Sorry. I didn't get a chance to look at it for more than a couple seconds before, I see now you're right, nothing happened.
It could easily just be a matter of the sheer scale of space. I usually run simulations overnight and don't get immense progress sometimes, and that's with using a really small system and using 100% real, gravitationally attracting bodies. I'm not sure of the scale of your system in the video, but I can't see the gas giant, so the wait for results will probably be more like several days rather than several hours. This is precisely the reason I'm getting a new computer when my laptop is at least decent on its own; so I can run simulations for a really long time and not be annoyed by not being able to use my computer. You'll probably have to wait. Not fun, I know, but space is big and collisions are rare, especially ones between dust bodies and real bodies, which is the only way your system is going to progress.

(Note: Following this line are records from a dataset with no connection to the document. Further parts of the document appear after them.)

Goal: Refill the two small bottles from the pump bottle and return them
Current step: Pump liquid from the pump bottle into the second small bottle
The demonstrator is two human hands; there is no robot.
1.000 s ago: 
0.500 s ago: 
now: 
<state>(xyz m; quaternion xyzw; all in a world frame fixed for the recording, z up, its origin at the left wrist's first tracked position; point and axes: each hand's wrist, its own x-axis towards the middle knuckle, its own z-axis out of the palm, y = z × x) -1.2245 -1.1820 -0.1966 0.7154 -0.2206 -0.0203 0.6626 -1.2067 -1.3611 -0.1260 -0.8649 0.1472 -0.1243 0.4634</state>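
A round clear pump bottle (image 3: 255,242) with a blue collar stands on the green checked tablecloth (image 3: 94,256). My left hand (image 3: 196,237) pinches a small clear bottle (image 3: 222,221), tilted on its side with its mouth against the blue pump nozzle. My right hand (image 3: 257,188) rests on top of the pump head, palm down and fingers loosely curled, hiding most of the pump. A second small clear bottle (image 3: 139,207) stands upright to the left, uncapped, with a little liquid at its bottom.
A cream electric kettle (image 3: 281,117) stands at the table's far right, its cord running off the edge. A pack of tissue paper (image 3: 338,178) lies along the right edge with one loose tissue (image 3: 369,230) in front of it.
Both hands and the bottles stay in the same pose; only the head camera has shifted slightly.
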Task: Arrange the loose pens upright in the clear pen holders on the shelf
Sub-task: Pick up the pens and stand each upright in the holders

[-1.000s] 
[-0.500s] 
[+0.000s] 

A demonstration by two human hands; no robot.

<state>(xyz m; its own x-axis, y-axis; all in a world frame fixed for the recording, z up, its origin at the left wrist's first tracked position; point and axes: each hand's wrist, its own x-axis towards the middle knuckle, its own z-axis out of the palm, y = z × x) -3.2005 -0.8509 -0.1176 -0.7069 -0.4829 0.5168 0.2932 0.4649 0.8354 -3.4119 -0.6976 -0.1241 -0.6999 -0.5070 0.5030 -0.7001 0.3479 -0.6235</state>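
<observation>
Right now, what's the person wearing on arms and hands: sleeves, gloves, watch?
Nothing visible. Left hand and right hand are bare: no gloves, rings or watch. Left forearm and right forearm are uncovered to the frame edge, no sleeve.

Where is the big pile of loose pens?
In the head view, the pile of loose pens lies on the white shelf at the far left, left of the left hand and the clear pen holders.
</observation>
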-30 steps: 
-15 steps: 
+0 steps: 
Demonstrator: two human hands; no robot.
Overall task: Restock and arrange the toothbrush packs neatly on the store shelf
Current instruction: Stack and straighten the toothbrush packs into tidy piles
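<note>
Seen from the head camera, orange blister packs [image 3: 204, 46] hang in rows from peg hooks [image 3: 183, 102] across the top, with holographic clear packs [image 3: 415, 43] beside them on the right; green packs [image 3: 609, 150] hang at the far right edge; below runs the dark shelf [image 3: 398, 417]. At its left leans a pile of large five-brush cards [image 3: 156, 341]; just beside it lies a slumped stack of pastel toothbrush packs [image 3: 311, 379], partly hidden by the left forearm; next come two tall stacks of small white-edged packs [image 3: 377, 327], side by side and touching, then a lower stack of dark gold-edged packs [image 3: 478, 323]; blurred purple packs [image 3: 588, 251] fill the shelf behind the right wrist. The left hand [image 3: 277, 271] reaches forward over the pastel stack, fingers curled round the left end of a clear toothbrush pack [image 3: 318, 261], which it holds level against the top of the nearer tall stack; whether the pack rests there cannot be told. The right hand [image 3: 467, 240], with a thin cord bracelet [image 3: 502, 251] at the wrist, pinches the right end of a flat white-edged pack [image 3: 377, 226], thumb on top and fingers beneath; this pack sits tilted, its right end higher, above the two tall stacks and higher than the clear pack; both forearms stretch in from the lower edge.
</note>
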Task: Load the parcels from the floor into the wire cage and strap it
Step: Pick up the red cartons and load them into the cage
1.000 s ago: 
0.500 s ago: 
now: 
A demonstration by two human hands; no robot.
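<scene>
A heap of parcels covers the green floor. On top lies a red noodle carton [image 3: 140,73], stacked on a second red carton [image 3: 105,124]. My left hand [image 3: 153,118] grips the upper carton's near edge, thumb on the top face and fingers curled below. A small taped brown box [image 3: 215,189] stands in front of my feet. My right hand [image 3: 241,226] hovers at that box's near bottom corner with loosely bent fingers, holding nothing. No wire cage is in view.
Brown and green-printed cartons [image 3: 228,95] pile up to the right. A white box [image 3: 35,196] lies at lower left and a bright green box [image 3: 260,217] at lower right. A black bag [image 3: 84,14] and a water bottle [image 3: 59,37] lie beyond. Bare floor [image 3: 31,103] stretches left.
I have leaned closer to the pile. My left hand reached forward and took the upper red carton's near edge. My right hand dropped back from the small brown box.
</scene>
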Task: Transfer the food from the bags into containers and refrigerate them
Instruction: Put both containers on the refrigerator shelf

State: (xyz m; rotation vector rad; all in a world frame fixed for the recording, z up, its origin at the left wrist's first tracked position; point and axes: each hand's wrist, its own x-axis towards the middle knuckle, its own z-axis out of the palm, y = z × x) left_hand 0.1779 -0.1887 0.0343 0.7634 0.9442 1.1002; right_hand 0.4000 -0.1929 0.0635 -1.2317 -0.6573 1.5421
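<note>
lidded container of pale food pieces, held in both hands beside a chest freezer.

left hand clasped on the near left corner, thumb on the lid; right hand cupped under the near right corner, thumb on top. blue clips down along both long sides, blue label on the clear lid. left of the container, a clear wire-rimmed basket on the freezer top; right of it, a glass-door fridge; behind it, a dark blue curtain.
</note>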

Honestly, dust is a horrible way of building a system "from scratch", because although they are computationally faster (they don't have to keep track of all the stats planets do) they are really bad for building systems, because they don't gravitationally attract whatsoever, so they don't effect each other's orbits at all. That means the only way they will be cleaned up is by real bodies, which you will have comparatively few of. This is good if you're looking to watch how planets clean up debris in a solar system, and how they create regions of less debris and how they leave some areas with debris, but for letting a system actually form, it's pretty bad, 1% of the population are doing 100% of the work. Imagine how atrociously badly human society would function if it worked that way.